» **EXTRACTED DATA**
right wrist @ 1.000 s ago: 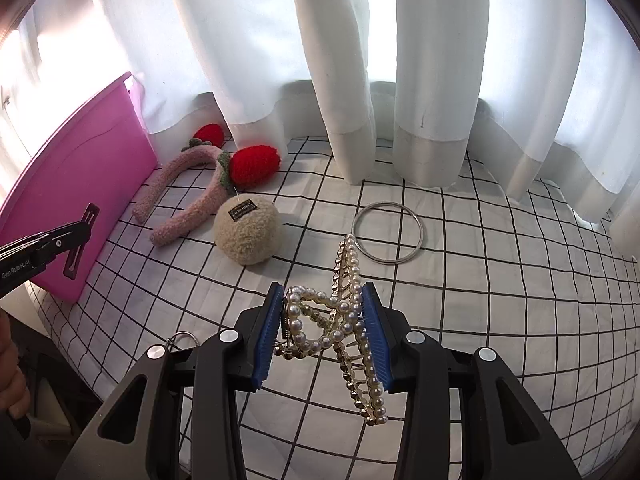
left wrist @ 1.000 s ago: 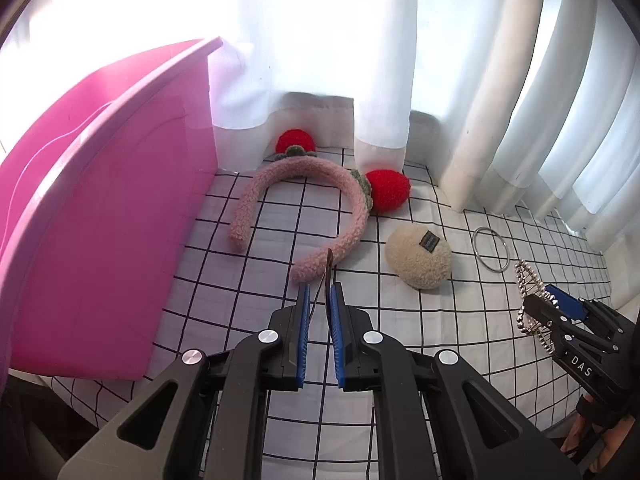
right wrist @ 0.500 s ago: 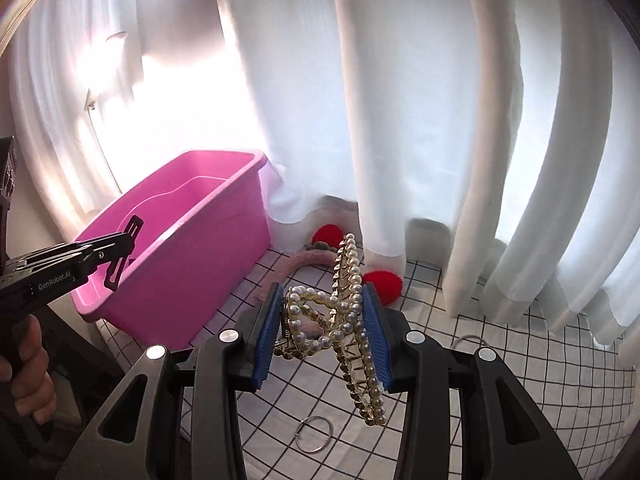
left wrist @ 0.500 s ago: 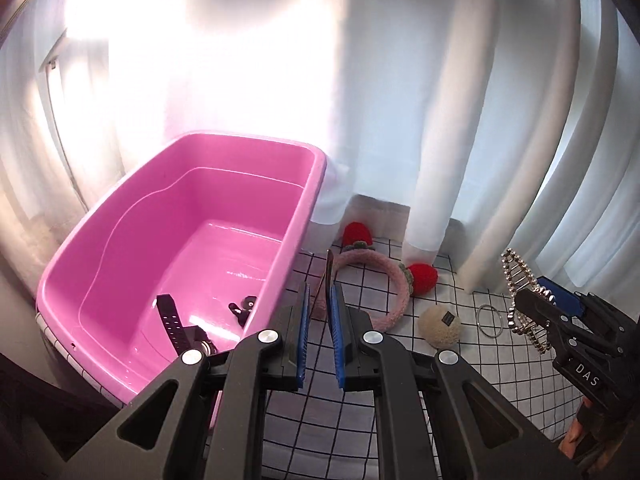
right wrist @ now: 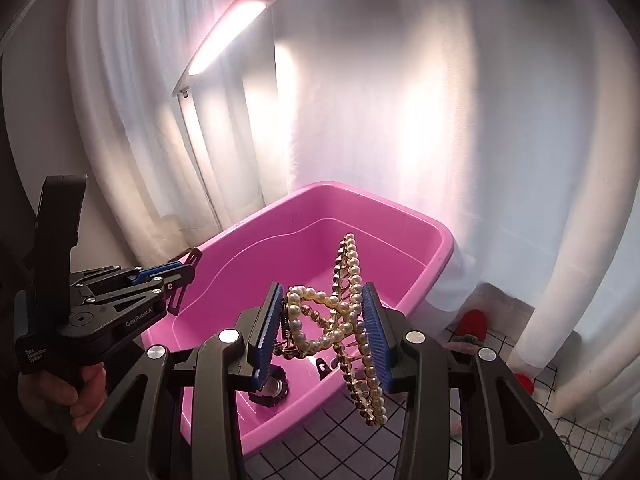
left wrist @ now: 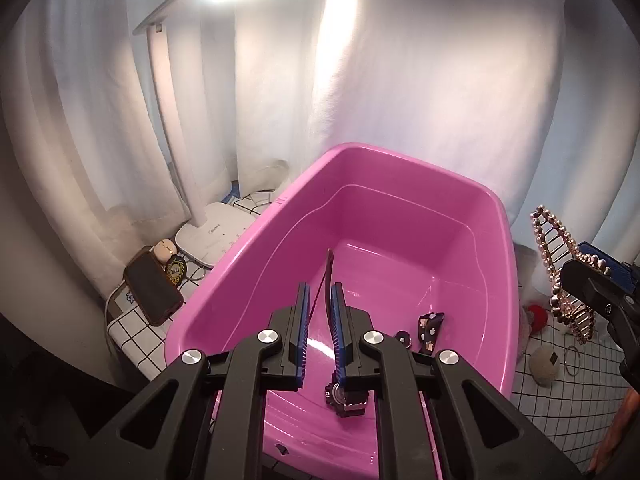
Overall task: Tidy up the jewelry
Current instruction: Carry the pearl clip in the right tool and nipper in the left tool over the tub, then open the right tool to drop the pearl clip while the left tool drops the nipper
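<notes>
Left hand-held gripper (left wrist: 319,316): we see its jaws nearly shut on a thin dark clip (left wrist: 329,276) that pokes up past the fingertips, held over the tub (left wrist: 404,168).
Right hand-held gripper (right wrist: 324,332): we see it clamped on a pearl claw clip (right wrist: 340,312), blue pads pressing its sides, above the tub's near rim.
Hand: in the right wrist view we see a hand (right wrist: 64,396) gripping the left tool's handle; the left wrist view does not show it.
Tub floor: the left wrist view shows a dark watch-like piece (left wrist: 346,396) just under the fingers, a small dark flower clip (left wrist: 402,338) and a patterned bow clip (left wrist: 430,326) beside it. The right wrist view shows only the watch-like piece and one small dark clip (right wrist: 322,366).
Counter, left of tub: only the left wrist view shows a phone (left wrist: 154,290), a small round badge (left wrist: 176,270) and the lamp base (left wrist: 216,236) on the checked cloth (left wrist: 136,332).
Counter, right of tub: the left wrist view shows a beige pompom (left wrist: 544,366) and a metal ring (left wrist: 573,360); the right wrist view shows red pompoms (right wrist: 472,322) near the curtain hem.
Lamp head: lit; only the right wrist view shows its full bar (right wrist: 228,32).
Curtain (right wrist: 460,120): white, behind everything.
</notes>
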Demonstrator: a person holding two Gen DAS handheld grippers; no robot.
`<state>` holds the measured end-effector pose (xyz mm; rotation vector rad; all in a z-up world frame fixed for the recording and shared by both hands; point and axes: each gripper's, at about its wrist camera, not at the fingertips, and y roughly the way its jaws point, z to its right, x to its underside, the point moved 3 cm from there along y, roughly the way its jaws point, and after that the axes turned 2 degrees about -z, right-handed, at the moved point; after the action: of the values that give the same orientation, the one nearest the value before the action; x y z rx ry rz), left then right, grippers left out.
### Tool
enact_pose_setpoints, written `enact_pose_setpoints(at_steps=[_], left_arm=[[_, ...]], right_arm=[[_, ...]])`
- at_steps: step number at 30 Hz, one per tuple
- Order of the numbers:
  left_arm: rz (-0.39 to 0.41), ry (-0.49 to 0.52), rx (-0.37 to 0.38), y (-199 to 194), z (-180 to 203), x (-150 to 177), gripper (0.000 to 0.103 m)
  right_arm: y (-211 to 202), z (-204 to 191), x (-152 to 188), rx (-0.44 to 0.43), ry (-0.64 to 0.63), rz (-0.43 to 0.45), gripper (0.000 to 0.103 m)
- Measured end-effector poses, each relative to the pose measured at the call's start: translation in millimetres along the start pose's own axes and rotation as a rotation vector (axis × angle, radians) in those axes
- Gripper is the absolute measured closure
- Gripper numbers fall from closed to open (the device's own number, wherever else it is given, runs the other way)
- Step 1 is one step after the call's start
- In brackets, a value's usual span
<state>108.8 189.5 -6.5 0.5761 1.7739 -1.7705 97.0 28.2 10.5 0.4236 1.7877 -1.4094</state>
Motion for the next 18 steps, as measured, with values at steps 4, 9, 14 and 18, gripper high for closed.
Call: enact_pose_setpoints(at_steps=[4, 9, 14, 18], left_arm=[[-0.046, -0.001, -0.015, 23.7, -13.8, 1.6, 0.092], [-0.087, 0.010, -0.025, 44.4, -20.4, 3.6, 0.091], [-0.129, 0.027, -0.020, 60.3, -24.6, 10.3, 0.089], [-0.156, 0.037, -0.011, 70.2, -25.7, 13.9, 0.085]], right_arm=[[35.5, -20.0, -5.5, -0.011, -0.007, -0.051, 0.064], [69.3, -29.6, -4.2, 0.015, -0.001, -0.117, 0.064], [97.2, -34.9, -1.4, 0.053, -0.007, -0.178, 0.064], [111.0, -27.9, 3.1, 0.084, 0.008, -0.225, 0.064]])
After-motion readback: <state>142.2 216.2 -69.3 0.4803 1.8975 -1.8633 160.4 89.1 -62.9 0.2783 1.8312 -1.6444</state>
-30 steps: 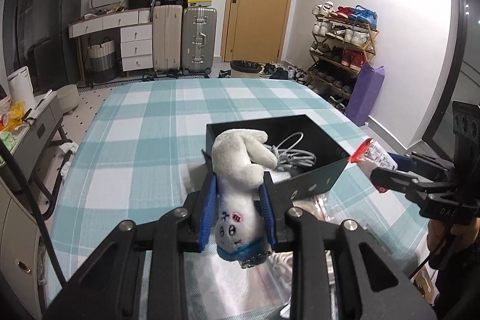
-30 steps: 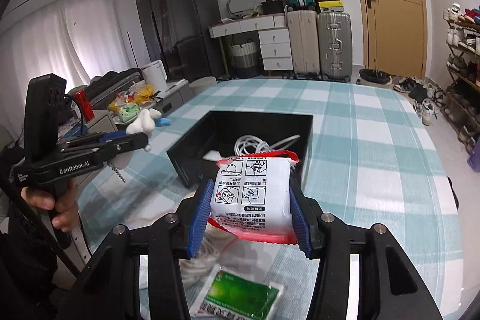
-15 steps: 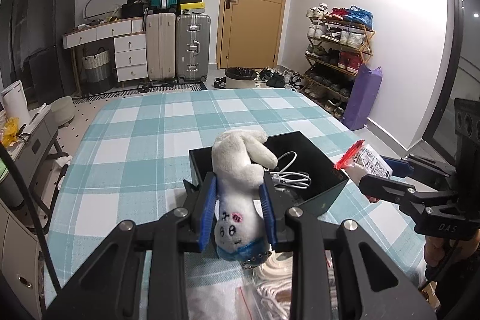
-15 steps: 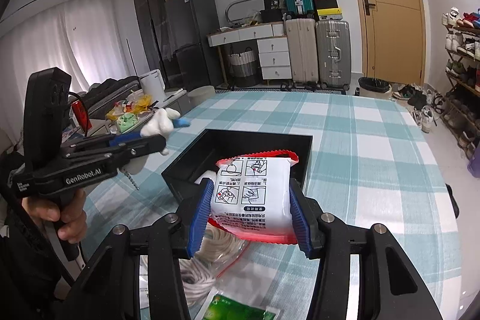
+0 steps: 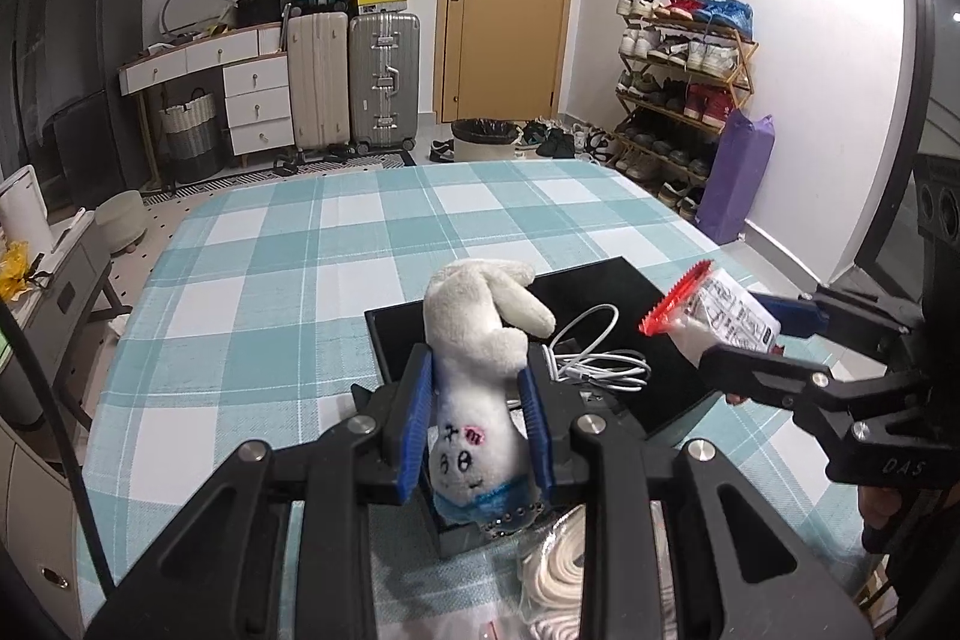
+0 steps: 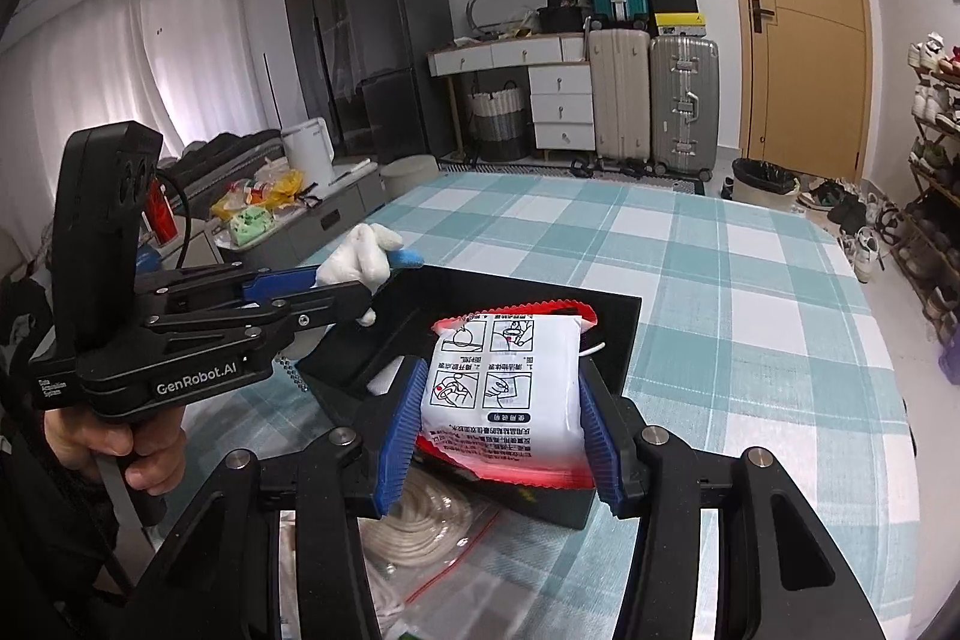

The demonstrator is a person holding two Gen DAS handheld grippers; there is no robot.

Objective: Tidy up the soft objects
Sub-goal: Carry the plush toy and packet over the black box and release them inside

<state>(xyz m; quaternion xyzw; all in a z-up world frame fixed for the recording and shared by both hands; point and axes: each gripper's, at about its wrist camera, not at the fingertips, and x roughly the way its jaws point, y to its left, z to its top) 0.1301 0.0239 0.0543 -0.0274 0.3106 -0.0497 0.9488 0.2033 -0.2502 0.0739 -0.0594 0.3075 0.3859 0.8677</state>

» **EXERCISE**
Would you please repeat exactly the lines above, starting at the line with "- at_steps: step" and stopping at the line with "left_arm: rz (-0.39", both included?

» **SOLVED PROBLEM**
- at_steps: step number at 30 Hz, one per tuple
- Order of the numbers:
  left_arm: rz (-0.39 to 0.41), ry (-0.49 to 0.52), rx (-0.37 to 0.38), y (-199 to 194), z (-180 to 203), x (-150 to 177), gripper (0.000 to 0.103 m)

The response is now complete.